Exercise requirements
Copy the data exactly from the line that contains "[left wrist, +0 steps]" through the line that contains "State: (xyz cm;", keeping both end lines and leaving out everything else.

Input data
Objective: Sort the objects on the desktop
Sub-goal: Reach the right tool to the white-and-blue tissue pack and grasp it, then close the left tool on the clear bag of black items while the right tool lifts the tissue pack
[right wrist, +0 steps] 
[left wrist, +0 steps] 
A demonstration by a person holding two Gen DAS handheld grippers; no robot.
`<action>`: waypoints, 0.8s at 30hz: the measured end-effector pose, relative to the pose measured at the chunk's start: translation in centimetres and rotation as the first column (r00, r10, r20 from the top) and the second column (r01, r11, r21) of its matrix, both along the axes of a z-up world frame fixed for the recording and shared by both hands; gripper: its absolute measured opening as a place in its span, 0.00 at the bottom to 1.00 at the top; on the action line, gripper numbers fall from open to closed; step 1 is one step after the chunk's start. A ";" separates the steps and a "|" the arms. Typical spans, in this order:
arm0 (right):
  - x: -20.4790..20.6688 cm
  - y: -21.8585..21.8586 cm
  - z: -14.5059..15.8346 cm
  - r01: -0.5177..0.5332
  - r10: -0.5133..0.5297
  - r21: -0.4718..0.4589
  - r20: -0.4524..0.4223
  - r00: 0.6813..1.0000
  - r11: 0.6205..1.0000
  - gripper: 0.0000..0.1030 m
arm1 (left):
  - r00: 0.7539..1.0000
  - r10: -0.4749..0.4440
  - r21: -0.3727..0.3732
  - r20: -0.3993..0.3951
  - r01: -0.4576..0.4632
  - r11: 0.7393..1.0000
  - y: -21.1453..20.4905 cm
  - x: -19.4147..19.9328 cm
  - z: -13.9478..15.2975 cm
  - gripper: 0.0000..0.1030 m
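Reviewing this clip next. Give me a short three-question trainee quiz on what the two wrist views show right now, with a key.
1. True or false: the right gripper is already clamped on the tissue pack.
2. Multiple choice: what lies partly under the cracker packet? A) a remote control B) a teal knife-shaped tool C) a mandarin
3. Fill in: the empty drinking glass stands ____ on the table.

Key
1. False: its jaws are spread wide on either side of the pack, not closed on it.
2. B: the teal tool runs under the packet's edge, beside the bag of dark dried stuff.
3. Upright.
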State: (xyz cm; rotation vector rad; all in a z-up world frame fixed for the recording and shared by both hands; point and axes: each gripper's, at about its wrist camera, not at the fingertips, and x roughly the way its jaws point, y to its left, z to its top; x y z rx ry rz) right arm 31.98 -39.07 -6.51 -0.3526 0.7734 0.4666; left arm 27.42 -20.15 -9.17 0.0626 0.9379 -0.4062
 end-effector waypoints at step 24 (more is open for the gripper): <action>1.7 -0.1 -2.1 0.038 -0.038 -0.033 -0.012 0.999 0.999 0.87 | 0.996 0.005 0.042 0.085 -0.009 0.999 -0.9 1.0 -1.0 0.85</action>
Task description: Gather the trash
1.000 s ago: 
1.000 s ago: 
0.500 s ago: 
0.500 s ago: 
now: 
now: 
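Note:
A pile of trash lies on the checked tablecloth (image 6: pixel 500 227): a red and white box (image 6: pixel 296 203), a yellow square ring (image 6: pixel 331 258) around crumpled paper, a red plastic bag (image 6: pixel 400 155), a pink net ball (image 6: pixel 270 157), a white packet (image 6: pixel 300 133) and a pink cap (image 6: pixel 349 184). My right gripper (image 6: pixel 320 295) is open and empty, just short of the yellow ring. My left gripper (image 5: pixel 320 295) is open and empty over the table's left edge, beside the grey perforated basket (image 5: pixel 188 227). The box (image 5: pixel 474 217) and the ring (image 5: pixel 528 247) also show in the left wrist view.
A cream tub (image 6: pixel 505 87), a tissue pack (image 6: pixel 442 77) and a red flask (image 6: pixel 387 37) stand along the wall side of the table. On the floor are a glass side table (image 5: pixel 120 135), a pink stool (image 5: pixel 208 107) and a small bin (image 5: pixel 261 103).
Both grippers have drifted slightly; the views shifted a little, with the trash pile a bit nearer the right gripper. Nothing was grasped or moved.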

Response area
[left wrist, +0 steps] 
A demonstration by a person holding two Gen DAS handheld grippers; no robot.
`<action>`: waypoints, 0.8s at 30hz: the measured end-effector pose, relative to the pose measured at the chunk's start: translation in centimetres and rotation as the first column (r00, r10, r20 from the top) and the second column (r01, r11, r21) of its matrix, both along the axes of a z-up world frame fixed for the recording and shared by both hands; gripper: its absolute measured opening as a place in its span, 0.00 at the bottom to 1.00 at the top; on the action line, gripper numbers fall from open to closed; step 1 is one step after the chunk's start. A ";" separates the steps and a "|" the arms. Typical spans, in this order:
arm0 (right):
  - x: -20.4790..20.6688 cm
  - y: -21.8585..21.8586 cm
  - z: -14.5059..15.8346 cm
  - r01: -0.5177..0.5332
  - r10: -0.5133..0.5297
  - r21: -0.4718..0.4589
  - r20: -0.4524..0.4223
  - r00: 0.6813..1.0000
  - r11: 0.6205..1.0000
  - gripper: 0.0000..0.1030 m
arm1 (left):
  - r00: 0.7539..1.0000
  - r10: -0.4749..0.4440
  - r21: -0.3727..0.3732
  - r20: -0.3993..0.3951
  - r01: -0.4576..0.4632
  - r11: 0.7393..1.0000
  - y: -21.1453..20.4905 cm
  - x: -19.4147..19.9328 cm
  - z: -13.9478..15.2975 cm
  - gripper: 0.0000..0.1030 m
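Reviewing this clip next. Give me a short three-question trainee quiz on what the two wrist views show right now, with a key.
1. True or false: the right gripper is already clamped on the tissue pack.
2. Multiple choice: what lies partly under the cracker packet? A) a remote control B) a teal knife-shaped tool C) a mandarin
3. Fill in: the empty drinking glass stands ____ on the table.

Key
1. False: its jaws are spread wide on either side of the pack, not closed on it.
2. B: the teal tool runs under the packet's edge, beside the bag of dark dried stuff.
3. Upright.
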State: (xyz cm; rotation vector rad; all in a z-up world frame fixed for the recording and shared by both hands; point and axes: each gripper's, at about its wrist camera, not at the fingertips, and x roughly the way its jaws point, y to its left, z to its top; x y z rx ry rz) right arm 31.98 -39.07 -6.51 -0.3526 0.7734 0.4666; left arm 27.42 -20.15 -9.17 0.0626 0.9379 -0.4062

Response complete; there is no more output.